Thursday, 22 February 2018

Joint Oireachtas Committee on Housing, Planning and Local Government

Irish Water: Discussion

9:30 am

Mr. Mike Quinn:

On the issue of engagement with the public, I totally respect rural communities. In my past role in Bord na Móna I operated in the midlands. I, therefore, totally understand the issue. We have a schools and communities programme and have appointed regional communications officers. They go around to schools as part of our green schools programme. I am well aware of the excellent An Taisce programme and that is our intent as well.

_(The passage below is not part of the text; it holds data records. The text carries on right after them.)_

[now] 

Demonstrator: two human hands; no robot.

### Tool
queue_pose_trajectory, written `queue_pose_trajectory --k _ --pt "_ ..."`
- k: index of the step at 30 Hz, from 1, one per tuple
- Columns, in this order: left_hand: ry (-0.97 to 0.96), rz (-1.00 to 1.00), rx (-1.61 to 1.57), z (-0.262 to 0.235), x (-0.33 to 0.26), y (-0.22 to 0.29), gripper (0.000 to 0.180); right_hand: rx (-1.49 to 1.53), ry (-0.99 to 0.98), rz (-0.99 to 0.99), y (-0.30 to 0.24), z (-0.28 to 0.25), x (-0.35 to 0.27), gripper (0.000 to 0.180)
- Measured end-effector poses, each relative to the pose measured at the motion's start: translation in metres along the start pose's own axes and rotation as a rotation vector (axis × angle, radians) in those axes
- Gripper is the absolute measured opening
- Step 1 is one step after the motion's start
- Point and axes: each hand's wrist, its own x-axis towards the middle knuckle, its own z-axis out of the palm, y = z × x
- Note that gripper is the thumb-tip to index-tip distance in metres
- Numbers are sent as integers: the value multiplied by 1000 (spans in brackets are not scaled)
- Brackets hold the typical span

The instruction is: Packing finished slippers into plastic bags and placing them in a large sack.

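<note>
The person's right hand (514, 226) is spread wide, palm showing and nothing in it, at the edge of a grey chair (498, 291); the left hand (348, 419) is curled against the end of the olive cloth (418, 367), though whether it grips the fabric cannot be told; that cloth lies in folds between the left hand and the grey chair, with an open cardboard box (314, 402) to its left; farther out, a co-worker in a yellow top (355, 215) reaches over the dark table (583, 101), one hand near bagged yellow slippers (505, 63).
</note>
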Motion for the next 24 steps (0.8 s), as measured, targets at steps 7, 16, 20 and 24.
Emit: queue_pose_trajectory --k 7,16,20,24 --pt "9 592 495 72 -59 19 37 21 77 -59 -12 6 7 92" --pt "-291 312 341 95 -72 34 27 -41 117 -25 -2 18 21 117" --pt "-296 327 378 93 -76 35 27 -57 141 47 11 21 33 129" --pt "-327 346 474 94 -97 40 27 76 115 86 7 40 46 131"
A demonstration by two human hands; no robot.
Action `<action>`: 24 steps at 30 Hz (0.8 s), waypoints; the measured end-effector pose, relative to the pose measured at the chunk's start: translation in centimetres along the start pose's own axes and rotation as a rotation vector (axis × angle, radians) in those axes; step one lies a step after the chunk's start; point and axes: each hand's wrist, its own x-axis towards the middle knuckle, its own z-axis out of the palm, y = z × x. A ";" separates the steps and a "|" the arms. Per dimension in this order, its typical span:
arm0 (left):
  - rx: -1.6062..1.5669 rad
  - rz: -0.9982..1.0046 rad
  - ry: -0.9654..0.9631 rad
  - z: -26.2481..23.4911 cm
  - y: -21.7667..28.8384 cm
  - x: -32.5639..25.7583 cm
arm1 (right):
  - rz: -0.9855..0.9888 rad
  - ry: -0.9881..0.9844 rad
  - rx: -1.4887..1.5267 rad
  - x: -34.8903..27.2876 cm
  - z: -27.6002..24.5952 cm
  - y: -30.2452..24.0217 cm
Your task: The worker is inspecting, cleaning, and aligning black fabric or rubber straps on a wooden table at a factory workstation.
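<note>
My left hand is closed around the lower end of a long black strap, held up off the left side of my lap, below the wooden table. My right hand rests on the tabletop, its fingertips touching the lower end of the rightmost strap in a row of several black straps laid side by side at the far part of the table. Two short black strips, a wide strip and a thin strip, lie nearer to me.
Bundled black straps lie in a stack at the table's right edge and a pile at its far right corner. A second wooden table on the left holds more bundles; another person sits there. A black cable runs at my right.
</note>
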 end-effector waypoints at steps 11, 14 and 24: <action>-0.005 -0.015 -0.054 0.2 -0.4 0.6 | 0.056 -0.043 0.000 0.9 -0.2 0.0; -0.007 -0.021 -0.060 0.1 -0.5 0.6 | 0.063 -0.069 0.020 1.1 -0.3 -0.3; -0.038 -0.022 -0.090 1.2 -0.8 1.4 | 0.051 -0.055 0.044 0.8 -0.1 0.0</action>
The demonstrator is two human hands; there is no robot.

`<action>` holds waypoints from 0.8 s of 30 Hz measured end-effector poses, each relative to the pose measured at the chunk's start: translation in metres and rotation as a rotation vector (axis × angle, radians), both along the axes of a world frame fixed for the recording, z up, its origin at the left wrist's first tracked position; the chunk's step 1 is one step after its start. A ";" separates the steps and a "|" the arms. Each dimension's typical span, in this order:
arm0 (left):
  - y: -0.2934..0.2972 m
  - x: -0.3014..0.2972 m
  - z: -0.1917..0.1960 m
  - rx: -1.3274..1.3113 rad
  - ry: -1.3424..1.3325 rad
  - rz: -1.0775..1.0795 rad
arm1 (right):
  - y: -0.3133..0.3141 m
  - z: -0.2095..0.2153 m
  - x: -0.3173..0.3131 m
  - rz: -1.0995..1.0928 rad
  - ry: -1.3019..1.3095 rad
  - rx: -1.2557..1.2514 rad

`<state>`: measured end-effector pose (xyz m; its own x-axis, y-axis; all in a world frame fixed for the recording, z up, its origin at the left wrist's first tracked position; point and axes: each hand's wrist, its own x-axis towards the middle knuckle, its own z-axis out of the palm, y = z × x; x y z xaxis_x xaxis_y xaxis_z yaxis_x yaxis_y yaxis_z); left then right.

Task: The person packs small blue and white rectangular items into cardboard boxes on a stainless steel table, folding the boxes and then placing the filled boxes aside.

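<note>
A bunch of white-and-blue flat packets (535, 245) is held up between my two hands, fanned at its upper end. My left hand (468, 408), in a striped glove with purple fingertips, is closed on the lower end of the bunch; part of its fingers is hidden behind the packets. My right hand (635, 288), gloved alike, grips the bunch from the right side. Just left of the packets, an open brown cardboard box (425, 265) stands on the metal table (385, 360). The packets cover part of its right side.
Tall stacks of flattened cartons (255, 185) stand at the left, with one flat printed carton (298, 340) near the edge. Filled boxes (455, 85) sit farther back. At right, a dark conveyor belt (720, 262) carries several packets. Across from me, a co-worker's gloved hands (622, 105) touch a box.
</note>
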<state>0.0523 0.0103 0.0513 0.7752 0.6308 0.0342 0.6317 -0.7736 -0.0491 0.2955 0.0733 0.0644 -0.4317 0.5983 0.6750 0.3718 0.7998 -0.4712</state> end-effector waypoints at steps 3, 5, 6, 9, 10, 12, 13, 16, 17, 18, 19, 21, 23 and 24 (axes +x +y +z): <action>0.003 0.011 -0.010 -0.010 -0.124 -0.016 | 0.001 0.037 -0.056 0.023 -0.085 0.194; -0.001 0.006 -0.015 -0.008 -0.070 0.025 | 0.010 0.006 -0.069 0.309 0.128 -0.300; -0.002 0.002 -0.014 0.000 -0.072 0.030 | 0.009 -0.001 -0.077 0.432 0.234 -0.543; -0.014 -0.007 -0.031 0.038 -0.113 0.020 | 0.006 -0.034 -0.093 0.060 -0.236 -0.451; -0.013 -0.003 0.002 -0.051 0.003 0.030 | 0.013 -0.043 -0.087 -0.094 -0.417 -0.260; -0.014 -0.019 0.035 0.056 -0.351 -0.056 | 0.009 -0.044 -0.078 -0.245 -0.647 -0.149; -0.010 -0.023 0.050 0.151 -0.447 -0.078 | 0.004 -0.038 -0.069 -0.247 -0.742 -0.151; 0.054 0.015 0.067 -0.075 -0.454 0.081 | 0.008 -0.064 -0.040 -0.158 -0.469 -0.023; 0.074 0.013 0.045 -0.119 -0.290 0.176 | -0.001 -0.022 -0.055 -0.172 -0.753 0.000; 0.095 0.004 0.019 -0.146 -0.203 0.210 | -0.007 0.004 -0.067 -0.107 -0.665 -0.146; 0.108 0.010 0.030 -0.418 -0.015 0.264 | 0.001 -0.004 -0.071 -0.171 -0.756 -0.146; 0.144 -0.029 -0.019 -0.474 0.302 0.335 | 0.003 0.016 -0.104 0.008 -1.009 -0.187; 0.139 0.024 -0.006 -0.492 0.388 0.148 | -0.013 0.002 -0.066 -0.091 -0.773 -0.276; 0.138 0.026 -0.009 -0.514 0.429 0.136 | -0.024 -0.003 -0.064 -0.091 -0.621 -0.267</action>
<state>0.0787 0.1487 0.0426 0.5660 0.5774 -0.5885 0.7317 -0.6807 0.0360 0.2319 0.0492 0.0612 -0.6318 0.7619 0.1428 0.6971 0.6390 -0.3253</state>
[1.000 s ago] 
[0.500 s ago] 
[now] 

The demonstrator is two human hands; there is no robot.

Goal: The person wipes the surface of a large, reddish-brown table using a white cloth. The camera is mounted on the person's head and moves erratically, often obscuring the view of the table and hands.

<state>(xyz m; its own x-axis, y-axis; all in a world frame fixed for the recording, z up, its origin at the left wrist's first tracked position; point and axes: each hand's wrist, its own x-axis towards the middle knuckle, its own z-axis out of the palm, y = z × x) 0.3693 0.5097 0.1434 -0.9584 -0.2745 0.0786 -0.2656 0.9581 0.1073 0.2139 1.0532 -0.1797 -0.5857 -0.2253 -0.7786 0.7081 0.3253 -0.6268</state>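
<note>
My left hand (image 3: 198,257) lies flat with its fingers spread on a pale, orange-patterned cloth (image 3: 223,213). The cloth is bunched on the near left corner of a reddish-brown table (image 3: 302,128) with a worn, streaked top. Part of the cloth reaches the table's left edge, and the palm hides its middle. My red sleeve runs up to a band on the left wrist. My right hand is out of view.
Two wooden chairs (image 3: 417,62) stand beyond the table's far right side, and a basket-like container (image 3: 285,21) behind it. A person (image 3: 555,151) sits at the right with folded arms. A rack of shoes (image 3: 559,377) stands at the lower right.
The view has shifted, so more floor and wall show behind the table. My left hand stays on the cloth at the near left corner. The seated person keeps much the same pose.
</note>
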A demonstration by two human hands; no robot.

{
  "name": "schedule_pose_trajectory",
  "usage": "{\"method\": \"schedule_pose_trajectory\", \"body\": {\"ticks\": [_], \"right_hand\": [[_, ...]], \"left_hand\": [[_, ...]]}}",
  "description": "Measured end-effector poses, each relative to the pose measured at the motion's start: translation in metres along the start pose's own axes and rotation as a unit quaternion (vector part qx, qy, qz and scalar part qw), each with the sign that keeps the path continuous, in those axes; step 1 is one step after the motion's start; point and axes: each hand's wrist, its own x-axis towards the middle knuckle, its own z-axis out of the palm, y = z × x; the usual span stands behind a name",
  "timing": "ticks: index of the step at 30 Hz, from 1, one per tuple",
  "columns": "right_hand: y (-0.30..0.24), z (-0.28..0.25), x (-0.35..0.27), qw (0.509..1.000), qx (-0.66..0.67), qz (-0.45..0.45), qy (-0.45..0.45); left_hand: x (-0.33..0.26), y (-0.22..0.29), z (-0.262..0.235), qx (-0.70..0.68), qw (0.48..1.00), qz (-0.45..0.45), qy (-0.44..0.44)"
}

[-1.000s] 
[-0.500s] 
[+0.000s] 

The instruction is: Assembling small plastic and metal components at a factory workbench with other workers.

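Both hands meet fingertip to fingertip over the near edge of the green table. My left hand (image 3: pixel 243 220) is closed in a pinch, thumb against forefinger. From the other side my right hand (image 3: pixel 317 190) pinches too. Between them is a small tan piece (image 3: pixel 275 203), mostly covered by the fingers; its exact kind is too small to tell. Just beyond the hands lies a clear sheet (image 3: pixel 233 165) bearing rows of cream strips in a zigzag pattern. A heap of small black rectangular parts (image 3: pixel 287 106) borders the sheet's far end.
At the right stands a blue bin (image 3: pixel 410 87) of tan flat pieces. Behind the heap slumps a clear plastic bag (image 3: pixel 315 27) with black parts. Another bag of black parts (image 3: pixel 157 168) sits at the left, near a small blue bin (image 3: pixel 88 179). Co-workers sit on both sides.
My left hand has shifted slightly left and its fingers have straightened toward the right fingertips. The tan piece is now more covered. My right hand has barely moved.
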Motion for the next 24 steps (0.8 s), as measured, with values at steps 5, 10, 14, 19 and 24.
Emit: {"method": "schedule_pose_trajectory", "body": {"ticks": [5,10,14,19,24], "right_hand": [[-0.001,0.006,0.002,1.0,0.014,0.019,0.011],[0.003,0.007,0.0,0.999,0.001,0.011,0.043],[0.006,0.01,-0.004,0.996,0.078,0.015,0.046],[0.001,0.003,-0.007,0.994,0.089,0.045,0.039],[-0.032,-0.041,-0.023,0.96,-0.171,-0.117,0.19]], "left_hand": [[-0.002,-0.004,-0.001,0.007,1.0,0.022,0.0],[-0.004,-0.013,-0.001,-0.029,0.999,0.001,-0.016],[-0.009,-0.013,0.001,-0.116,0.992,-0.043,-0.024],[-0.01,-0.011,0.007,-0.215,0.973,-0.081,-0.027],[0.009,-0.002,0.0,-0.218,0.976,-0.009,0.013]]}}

We plan in the next six to eight weeks to launch five metrics on which Irish Water's success will be based and we will publish those every six months. Those five metrics include drinking water quality, as measured by the EPA, and it will be based on the 44 locations where raw sewage was pumped into the lakes, rivers and sea and our progress towards eliminating that by 2021. We will also publish the current and prior six month leakage rates by county in order to show the improvement we have made in each of those local authorities. We will speak about our capital delivery programme, which is ramping up significantly over the next number of years, as well as headroom around the country. We will publish the headroom for every county, on a county by county basis, in support of economic development. Those five metrics will be published every six months and we will be publishing the plan with targets over the next five years. That should aid the public in understanding where Irish Water is progressing.

I do not think that we have done a good job engaging with the public on the challenges facing Irish Water. For information, we ran a survey in the fourth quarter of last year which showed that 72% of people in Dublin believe the water services are either good or excellent. There is a complete lack of knowledge around the state of the infrastructure that provides those services. We have a job of work to do this year, which I will be leading, to ensure that the reason we are spending the amount of money we are spending to improve the water infrastructure is understood by the public.

We recognise that a lot of interest in the water supply project has come to the surface over the past number of months. We will be holding an open day for elected representatives next month to take everyone through the project at a detailed level so that they are up to speed on exactly where the project is at and our plans out to 2025.